● **Your assignment**: Restate word for word the lines of the data below, from the first through the one that has "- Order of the".

● **Supplied material**:
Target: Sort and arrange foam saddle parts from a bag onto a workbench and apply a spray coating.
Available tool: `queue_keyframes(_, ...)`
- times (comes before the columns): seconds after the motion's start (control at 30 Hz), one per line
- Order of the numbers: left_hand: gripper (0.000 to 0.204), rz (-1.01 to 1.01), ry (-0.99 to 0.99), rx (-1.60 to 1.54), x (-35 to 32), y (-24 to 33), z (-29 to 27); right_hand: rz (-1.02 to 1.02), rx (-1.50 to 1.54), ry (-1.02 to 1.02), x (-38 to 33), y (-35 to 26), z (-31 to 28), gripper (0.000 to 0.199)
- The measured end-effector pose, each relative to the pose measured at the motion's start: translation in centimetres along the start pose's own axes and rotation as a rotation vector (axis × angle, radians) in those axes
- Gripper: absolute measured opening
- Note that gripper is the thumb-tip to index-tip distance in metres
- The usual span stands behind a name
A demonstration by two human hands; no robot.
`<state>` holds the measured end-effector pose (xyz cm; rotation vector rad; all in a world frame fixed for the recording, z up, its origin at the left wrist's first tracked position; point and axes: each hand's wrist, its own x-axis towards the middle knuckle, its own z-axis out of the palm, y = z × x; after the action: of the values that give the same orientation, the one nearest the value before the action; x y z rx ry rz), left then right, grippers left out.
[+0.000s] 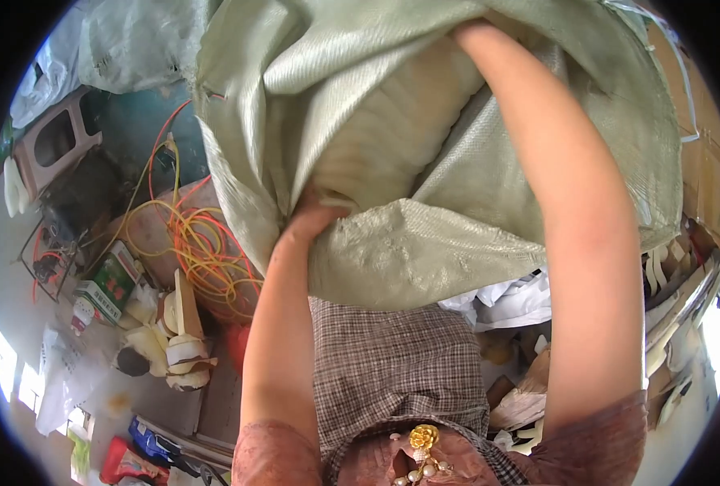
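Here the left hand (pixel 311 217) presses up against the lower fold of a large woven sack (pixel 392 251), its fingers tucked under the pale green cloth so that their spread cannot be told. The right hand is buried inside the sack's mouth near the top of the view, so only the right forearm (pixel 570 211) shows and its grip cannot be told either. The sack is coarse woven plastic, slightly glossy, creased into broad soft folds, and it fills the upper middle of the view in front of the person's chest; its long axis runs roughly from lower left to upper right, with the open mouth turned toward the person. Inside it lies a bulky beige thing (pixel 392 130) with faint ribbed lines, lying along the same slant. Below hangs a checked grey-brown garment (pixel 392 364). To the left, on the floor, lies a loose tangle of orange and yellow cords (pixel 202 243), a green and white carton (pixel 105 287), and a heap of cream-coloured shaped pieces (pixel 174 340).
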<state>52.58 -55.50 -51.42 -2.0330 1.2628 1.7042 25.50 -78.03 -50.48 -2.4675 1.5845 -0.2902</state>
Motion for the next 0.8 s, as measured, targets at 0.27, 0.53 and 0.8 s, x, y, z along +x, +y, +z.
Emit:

● **Output of the task**:
Target: Sort and arrange foam saddle parts from a bag onto a workbench and apply a spray coating.
Available tool: `queue_keyframes(_, ...)`
- times (comes before the columns): seconds after the motion's start (control at 30 Hz), one per line
- Order of the numbers: left_hand: gripper (0.000 to 0.204), rz (-1.01 to 1.01), ry (-0.99 to 0.99), rx (-1.60 to 1.54), x (-35 to 32), y (-24 to 33), z (-29 to 27); right_hand: rz (-1.02 to 1.02), rx (-1.50 to 1.54), ry (-1.02 to 1.02), x (-38 to 33), y (-35 to 26), z (-31 to 28), gripper (0.000 to 0.199)

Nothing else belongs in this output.